··· RECORDS ···
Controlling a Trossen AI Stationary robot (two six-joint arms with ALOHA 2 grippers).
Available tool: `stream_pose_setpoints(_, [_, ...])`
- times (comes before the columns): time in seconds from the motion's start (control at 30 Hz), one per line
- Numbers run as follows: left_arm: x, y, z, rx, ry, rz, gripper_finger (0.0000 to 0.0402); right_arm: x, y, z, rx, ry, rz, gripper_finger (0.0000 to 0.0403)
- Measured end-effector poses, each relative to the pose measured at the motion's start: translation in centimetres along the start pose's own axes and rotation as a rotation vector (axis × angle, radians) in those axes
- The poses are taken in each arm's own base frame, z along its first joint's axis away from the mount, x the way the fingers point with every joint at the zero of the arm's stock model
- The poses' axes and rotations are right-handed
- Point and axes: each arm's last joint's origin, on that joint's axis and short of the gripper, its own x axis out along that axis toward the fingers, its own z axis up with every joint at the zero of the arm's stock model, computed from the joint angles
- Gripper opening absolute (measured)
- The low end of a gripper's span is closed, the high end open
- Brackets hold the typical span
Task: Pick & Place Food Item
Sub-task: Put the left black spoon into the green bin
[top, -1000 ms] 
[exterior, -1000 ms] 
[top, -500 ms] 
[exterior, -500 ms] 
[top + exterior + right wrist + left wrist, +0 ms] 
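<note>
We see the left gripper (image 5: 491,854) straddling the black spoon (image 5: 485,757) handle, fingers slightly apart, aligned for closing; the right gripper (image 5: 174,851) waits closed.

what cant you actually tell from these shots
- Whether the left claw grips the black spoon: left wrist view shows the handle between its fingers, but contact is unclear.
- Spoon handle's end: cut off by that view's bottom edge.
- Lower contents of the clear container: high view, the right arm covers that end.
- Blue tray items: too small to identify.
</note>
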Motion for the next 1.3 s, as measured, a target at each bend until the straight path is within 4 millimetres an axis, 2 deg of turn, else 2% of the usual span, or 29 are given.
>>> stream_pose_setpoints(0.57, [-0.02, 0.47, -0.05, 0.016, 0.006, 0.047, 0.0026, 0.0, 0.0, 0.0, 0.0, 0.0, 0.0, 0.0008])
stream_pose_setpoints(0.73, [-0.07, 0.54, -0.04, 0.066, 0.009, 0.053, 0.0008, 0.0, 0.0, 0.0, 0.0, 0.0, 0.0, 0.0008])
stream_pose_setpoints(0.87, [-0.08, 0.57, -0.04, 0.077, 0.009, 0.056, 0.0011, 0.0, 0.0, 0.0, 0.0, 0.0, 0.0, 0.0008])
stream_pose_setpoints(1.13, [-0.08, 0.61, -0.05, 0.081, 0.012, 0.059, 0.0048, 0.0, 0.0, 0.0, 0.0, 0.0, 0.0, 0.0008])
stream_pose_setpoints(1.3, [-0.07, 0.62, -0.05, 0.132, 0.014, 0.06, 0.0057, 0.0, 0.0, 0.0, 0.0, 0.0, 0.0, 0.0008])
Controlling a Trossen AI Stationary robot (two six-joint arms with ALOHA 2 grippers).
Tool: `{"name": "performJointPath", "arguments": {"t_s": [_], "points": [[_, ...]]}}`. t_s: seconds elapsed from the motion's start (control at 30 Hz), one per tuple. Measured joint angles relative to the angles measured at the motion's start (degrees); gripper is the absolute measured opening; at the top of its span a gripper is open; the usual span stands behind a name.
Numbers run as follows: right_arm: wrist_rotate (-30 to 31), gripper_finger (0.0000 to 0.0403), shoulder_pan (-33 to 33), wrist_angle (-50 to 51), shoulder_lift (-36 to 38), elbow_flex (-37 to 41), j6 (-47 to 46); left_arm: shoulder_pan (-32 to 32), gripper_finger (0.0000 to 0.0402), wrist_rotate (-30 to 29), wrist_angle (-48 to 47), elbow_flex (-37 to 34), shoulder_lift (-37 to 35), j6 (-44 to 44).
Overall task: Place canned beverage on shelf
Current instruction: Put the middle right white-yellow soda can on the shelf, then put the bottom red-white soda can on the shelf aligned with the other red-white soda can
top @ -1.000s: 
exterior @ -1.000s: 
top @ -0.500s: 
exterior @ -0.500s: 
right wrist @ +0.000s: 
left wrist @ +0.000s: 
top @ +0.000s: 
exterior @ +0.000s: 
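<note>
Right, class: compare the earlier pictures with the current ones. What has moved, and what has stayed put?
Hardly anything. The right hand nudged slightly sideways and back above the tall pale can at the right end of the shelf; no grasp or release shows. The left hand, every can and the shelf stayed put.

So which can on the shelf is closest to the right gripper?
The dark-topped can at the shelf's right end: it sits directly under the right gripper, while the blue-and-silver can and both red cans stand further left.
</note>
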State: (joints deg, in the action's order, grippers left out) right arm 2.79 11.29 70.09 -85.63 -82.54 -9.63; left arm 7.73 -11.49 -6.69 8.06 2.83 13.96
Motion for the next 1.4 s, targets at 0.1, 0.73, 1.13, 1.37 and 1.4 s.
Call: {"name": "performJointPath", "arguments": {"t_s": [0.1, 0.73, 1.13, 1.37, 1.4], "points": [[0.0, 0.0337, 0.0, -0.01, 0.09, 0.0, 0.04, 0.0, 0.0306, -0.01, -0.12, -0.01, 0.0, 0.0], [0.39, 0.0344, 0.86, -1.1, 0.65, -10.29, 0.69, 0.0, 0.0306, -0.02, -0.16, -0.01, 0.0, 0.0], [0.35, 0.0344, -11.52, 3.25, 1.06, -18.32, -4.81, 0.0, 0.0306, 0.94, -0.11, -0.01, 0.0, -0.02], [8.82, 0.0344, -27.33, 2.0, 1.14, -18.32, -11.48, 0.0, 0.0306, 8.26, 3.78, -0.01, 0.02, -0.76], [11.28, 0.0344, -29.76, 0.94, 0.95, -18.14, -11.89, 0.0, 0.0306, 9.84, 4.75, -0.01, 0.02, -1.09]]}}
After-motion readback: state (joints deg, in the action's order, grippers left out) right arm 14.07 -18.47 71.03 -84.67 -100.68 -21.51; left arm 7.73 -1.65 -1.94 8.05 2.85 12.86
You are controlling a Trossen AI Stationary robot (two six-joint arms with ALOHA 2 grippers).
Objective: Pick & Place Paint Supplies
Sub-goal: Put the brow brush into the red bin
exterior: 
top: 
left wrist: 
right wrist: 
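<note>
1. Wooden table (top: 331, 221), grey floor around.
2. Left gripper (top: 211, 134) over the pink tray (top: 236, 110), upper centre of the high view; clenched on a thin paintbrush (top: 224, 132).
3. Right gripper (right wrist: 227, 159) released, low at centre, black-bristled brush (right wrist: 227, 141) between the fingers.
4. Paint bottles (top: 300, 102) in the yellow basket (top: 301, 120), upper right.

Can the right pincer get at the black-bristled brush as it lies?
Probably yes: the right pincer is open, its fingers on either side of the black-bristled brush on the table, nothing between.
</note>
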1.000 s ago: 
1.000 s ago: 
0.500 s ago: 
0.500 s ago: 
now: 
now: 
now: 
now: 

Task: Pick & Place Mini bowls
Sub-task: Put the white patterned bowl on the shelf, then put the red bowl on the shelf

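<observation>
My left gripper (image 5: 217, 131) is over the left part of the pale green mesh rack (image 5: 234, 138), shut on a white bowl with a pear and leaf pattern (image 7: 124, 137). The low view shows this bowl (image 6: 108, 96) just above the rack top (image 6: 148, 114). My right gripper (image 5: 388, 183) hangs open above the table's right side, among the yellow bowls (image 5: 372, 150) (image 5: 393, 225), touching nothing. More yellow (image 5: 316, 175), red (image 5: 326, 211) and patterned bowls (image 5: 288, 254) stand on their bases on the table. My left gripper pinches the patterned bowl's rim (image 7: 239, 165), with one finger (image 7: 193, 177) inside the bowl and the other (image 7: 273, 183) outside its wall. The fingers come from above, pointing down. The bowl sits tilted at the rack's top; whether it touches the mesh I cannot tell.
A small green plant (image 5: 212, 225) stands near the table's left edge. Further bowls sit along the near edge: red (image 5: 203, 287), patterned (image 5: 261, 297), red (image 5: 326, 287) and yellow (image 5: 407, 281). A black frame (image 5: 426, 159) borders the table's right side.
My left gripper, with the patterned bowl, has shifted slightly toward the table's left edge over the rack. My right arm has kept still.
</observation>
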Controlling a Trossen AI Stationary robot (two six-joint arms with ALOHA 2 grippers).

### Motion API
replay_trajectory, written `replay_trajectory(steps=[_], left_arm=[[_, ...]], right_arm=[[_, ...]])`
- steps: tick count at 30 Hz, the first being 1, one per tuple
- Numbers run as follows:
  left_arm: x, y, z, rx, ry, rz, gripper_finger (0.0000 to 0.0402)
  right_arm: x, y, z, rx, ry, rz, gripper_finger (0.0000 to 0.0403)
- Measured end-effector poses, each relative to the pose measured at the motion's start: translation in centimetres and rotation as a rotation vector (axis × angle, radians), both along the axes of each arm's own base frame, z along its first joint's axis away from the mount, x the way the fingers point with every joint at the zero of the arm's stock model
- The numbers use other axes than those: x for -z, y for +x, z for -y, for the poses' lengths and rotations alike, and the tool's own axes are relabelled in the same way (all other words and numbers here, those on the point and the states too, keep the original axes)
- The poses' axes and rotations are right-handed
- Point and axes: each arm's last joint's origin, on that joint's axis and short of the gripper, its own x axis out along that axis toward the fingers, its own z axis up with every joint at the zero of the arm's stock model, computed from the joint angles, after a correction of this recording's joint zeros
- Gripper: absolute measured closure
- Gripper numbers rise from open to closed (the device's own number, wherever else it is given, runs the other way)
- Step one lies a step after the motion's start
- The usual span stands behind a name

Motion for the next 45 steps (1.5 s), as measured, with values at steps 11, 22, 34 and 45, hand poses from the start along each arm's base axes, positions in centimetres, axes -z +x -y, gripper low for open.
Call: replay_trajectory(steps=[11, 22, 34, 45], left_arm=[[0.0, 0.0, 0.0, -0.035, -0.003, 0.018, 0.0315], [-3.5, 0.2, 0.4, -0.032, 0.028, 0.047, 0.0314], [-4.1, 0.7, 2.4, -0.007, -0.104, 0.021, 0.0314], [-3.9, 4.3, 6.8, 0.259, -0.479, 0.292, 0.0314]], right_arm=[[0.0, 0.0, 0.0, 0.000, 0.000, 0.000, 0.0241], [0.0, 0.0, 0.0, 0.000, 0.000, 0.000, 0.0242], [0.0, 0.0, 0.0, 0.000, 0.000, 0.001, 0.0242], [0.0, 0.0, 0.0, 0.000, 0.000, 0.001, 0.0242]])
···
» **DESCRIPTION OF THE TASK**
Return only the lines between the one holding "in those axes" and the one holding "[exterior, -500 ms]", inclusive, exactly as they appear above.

» **SOLUTION TO THIS PROBLEM**
- Measured end-effector poses, each relative to the pose measured at the motion's start: translation in centimetres along the start pose's own axes and rotation as a rotation vector (axis × angle, radians) in those axes
- The poses are taken in each arm's own base frame, z along its first joint's axis away from the mount, x the way the fingers point with every joint at the zero of the arm's stock model
- The poses' axes and rotations are right-handed
- Point and axes: each arm's last joint's origin, on that joint's axis and short of the gripper, its own x axis out along that axis toward the fingers, its own z axis up with every joint at the zero of the arm's stock model, computed from the joint angles
- Gripper opening absolute (measured)
- The low end of a gripper's span is closed, the high end open
- Brackets hold the typical span
Task: Pick & Place Food Item
Sub-task: Put the left black spoon into the green bin
[top, -1000 ms] 
[exterior, -1000 ms] 
[top, -500 ms] 
[exterior, -500 ms] 

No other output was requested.